__Exercise details__
Every line from the first one in the listing down to the line with "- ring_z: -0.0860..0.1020" should be restated word for word.

__Dataset content__
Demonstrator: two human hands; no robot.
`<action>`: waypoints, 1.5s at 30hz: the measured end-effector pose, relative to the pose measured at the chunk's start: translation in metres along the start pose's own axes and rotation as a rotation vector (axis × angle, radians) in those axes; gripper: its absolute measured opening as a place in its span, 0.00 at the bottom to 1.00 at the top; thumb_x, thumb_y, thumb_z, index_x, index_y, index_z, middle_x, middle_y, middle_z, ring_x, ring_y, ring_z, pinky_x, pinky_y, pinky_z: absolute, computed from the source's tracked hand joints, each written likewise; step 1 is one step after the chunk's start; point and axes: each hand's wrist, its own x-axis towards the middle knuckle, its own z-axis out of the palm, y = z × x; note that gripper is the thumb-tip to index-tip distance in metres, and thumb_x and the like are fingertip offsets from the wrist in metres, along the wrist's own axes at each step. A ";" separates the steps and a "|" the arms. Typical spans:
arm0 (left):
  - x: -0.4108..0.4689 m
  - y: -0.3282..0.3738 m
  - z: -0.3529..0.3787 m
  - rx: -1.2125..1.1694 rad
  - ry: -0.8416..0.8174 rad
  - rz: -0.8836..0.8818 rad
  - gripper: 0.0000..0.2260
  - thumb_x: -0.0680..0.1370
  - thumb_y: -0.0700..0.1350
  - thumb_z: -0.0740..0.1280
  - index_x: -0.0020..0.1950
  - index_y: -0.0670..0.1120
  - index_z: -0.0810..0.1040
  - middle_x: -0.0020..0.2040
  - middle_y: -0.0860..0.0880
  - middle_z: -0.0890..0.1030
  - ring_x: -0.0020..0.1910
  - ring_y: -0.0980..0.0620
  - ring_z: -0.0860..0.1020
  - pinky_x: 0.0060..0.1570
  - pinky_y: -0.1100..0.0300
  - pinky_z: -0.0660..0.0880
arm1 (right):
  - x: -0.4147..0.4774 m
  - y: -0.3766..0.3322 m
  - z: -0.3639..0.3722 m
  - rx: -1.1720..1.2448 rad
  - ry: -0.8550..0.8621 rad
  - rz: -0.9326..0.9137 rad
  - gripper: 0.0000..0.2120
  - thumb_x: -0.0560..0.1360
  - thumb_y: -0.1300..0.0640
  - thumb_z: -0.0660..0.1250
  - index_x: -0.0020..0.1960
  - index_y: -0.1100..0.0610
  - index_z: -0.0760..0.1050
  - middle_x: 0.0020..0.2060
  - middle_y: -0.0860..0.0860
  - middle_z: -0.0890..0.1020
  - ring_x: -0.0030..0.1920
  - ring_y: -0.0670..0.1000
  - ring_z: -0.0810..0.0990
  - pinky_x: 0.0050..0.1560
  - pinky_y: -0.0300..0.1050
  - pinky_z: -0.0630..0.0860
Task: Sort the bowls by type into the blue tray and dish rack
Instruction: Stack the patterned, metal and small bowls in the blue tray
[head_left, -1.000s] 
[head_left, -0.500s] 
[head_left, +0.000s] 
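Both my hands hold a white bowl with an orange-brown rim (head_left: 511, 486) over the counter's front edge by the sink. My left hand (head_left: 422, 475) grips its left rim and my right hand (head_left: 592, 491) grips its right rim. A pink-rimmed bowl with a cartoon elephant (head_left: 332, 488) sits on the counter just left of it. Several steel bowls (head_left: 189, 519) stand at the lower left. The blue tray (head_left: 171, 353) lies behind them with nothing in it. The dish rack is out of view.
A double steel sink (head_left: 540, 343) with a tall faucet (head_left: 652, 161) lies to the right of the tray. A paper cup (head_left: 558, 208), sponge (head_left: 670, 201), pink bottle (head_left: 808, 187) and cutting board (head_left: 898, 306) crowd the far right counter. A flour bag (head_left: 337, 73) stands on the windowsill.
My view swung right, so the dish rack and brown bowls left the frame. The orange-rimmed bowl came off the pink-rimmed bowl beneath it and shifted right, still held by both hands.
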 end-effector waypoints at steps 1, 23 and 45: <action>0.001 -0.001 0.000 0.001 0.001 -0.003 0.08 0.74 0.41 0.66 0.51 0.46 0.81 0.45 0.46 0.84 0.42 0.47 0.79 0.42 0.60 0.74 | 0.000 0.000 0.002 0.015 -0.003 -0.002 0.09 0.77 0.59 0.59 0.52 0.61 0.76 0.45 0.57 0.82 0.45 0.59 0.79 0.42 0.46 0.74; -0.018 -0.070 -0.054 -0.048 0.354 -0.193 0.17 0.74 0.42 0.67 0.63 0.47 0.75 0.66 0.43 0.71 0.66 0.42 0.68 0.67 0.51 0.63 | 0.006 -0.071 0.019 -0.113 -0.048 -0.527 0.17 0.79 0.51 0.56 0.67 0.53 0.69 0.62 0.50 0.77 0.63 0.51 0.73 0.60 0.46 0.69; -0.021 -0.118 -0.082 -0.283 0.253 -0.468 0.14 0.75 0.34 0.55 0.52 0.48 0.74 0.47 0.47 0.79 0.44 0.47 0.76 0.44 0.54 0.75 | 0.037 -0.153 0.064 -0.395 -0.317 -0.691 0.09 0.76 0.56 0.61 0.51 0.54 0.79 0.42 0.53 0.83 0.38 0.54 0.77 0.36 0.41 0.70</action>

__Output__
Demonstrator: two human hands; no robot.
`<action>`: waypoints, 1.5s at 30hz: the measured end-effector pose, relative to the pose measured at the chunk's start: translation in metres along the start pose's own axes and rotation as a rotation vector (axis × angle, radians) in those axes; gripper: its absolute measured opening as a place in its span, 0.00 at the bottom to 1.00 at the top; thumb_x, thumb_y, thumb_z, index_x, index_y, index_z, middle_x, middle_y, middle_z, ring_x, ring_y, ring_z, pinky_x, pinky_y, pinky_z: absolute, computed from the source's tracked hand joints, each written likewise; step 1 is one step after the chunk's start; point and axes: each hand's wrist, its own x-axis towards the middle knuckle, its own z-axis out of the palm, y = z × x; note that gripper is the thumb-tip to index-tip distance in metres, and thumb_x and the like are fingertip offsets from the wrist in metres, along the wrist's own axes at each step. A ";" separates the steps and a "|" the arms. Typical spans:
arm0 (left):
  - x: -0.4108..0.4689 m
  - y: -0.3282..0.3738 m
  - z: -0.3529..0.3787 m
  - rx: -1.2125..1.1694 rad
  - ry: -0.8416..0.8174 rad
  - rz: -0.8836..0.8818 rad
  - gripper: 0.0000..0.2260
  - thumb_x: -0.0680..0.1370
  - thumb_y: -0.0700..0.1350
  - thumb_z: -0.0740..0.1280
  - index_x: -0.0020..0.1950
  - index_y: -0.0670..0.1120
  - index_z: -0.0810..0.1040
  - middle_x: -0.0020..0.2040
  - middle_y: -0.0860..0.0880
  - middle_z: -0.0890..0.1030
  - ring_x: -0.0020..0.1910
  - ring_y: -0.0980..0.0620
  - ring_z: -0.0860..0.1020

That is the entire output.